# WORK INSTRUCTION
Below are records; how many of their lines hold the string "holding"? Reply with nothing but the number.

# MATERIAL PROVIDED
● ● ●

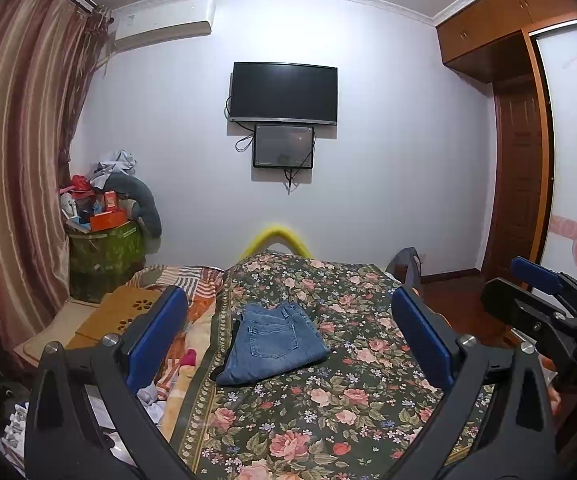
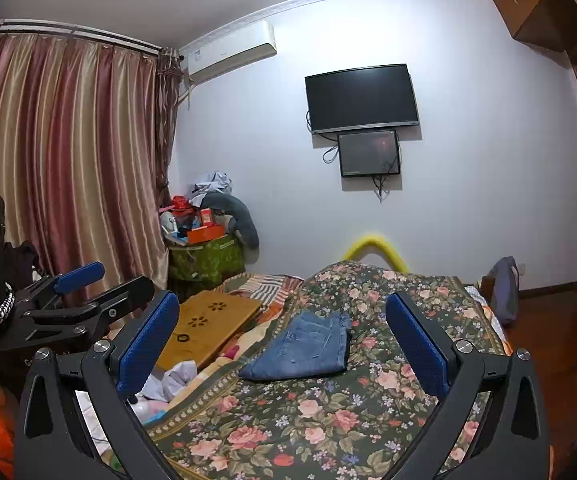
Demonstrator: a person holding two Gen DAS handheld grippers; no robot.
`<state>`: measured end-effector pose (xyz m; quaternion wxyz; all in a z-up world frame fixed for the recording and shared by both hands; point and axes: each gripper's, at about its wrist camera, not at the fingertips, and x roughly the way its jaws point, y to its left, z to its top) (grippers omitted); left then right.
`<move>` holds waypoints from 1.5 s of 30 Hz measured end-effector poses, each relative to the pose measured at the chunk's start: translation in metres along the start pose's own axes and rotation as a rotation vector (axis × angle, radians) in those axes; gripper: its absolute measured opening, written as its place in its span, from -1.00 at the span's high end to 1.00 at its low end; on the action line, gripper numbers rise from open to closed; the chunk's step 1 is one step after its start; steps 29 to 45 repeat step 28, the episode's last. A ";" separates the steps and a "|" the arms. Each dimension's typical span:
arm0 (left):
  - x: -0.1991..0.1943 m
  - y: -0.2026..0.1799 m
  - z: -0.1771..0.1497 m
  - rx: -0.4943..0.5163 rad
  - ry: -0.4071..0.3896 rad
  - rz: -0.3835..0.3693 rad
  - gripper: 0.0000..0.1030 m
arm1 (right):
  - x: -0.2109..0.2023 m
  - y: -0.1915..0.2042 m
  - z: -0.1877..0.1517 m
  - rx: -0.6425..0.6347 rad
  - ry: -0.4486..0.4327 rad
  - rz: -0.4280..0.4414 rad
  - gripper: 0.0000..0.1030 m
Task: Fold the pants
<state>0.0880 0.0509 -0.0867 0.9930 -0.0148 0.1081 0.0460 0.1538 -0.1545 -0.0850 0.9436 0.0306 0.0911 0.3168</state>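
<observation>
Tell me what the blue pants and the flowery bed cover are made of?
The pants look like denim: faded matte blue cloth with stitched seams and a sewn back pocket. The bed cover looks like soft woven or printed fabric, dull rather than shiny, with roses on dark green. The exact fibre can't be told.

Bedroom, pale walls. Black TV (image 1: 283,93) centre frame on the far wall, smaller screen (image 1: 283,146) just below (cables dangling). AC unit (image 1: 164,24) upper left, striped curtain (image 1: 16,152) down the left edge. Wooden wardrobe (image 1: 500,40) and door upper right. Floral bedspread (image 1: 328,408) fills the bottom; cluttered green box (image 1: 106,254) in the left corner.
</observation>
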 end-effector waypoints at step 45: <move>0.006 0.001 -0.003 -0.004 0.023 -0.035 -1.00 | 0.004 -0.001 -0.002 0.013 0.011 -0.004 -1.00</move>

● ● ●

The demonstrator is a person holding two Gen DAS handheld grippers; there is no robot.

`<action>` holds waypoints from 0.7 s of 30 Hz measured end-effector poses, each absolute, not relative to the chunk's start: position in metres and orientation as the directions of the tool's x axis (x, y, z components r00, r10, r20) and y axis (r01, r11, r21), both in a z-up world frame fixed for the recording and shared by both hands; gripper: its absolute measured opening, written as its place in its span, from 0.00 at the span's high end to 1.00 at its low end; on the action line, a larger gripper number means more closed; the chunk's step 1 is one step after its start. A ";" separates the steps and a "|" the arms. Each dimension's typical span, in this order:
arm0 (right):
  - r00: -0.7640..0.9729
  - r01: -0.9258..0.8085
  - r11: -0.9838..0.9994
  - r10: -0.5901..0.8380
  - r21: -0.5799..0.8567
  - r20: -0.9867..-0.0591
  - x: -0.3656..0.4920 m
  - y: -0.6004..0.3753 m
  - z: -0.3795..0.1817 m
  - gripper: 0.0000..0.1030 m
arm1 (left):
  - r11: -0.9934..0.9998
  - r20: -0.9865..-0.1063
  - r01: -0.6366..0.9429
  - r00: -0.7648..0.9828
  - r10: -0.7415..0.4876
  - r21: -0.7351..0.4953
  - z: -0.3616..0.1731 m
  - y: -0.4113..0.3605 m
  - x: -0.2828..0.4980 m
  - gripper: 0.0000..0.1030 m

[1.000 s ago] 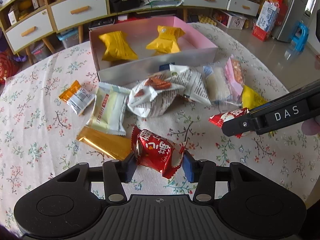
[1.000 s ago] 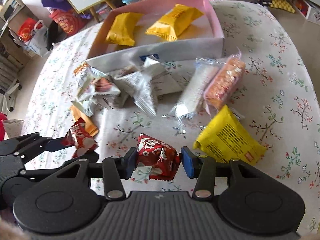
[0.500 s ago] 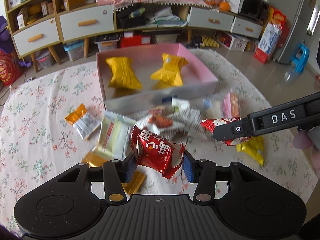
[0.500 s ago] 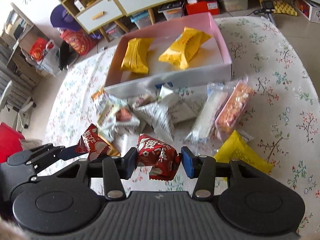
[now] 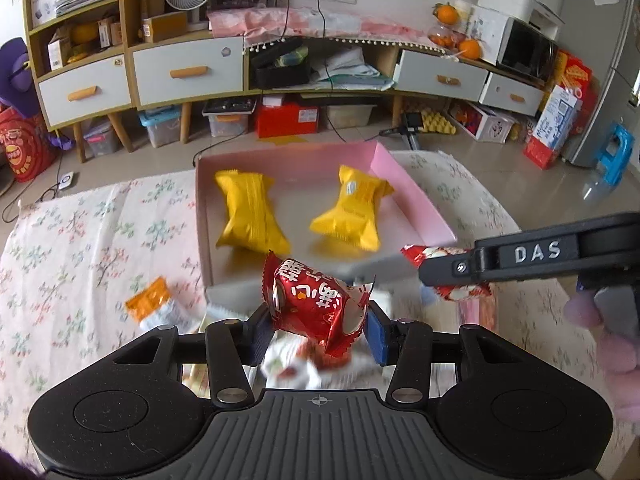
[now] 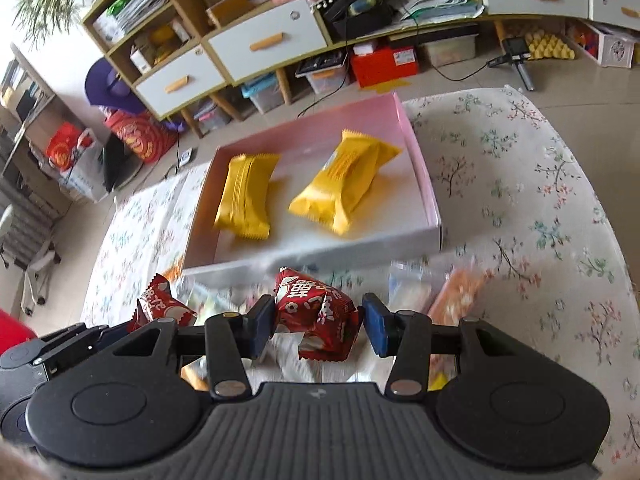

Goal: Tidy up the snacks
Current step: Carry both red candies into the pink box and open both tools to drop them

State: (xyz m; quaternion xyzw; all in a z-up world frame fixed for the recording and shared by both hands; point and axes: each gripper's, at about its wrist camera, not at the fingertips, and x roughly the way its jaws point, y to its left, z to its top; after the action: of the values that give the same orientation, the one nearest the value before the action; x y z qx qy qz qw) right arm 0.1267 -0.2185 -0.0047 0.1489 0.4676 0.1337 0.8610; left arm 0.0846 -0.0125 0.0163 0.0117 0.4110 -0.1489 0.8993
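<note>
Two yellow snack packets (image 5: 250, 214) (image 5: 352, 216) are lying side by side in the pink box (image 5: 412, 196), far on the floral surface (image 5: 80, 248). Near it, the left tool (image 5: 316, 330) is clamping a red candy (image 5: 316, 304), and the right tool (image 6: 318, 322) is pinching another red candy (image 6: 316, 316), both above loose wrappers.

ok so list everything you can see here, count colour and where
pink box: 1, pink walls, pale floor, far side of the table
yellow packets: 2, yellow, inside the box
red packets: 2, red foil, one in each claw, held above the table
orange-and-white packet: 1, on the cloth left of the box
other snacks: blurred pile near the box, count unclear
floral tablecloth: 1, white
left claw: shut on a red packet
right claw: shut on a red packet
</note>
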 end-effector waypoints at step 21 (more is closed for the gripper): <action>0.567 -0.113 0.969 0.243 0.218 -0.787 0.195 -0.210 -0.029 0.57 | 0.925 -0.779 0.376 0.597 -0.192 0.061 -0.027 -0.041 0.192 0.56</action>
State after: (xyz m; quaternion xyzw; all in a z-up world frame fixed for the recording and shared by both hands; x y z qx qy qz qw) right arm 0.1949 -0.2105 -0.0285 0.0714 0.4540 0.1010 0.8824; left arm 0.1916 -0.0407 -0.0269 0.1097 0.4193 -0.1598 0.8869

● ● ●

# EXERCISE RESPONSE
2